これが天然ってやつか‥‥‥ いや、違うか。


「皆さん、父上達を任せます。 さぁミカドさん! ベルガス等を追いましょう! あの様子ではまだ遠くへは逃げていない筈です!」

「あぁ! 彼奴には聞きたい事が沢山ある!

こんな所で逃してたまるか!」

「お供しますユリアナ様!」

「微力ながら、私達も力になります!」

「まさかユリアナ様と戦えるなんて‥‥‥ が、頑張ります!」

「私も頑張る‥‥‥ 」

「頼りにしていますよ皆さん。行きましょう!」


半ば放置されかけていた俺達の方を見たユリアナは頬に付いた血を拭い、ベルガス達が出て行った扉に向かい走り出した。

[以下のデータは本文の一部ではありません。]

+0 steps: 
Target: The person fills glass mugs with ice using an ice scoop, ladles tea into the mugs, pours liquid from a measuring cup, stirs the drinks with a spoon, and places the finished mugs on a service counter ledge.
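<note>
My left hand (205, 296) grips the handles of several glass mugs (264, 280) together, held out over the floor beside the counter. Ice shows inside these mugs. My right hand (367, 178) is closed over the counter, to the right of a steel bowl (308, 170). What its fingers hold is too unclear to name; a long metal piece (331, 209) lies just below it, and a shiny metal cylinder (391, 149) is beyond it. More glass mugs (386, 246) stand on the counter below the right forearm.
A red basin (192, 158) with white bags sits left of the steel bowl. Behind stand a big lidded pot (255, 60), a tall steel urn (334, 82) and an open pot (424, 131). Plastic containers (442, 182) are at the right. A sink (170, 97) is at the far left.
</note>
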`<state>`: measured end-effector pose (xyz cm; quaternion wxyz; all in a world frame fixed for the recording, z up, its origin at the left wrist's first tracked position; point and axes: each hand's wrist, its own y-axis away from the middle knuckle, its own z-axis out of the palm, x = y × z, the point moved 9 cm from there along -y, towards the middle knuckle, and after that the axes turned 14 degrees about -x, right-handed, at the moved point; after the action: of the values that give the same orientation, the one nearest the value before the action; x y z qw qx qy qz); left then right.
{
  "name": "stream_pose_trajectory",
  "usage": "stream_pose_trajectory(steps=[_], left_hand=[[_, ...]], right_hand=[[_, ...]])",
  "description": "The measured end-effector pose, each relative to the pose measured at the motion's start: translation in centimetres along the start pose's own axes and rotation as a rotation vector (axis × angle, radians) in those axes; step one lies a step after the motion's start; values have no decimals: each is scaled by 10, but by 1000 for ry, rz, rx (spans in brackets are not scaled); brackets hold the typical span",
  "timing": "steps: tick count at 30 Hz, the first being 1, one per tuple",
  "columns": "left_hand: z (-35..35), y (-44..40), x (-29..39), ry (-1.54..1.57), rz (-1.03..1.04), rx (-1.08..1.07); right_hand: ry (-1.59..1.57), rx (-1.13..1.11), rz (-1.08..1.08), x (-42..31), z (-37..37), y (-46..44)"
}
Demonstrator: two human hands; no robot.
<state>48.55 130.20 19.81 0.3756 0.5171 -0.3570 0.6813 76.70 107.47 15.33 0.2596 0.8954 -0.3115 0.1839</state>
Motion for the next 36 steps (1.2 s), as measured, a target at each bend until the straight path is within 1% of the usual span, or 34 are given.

俺、セシル、マリア、レーヴェ、ドラルもその後に続いた。


「ミカド! 姫様に何かあったら、殺してやるからな!」

「ユリアナ様を頼みますミカド様!」

「皆、無事に帰ってくるのだぞ」

「はい! 行ってきます!!」


ラミラとギルバードさん、そしてゼルベル陛下の声を背中に受けながら、俺達は謁見の間を飛び出した。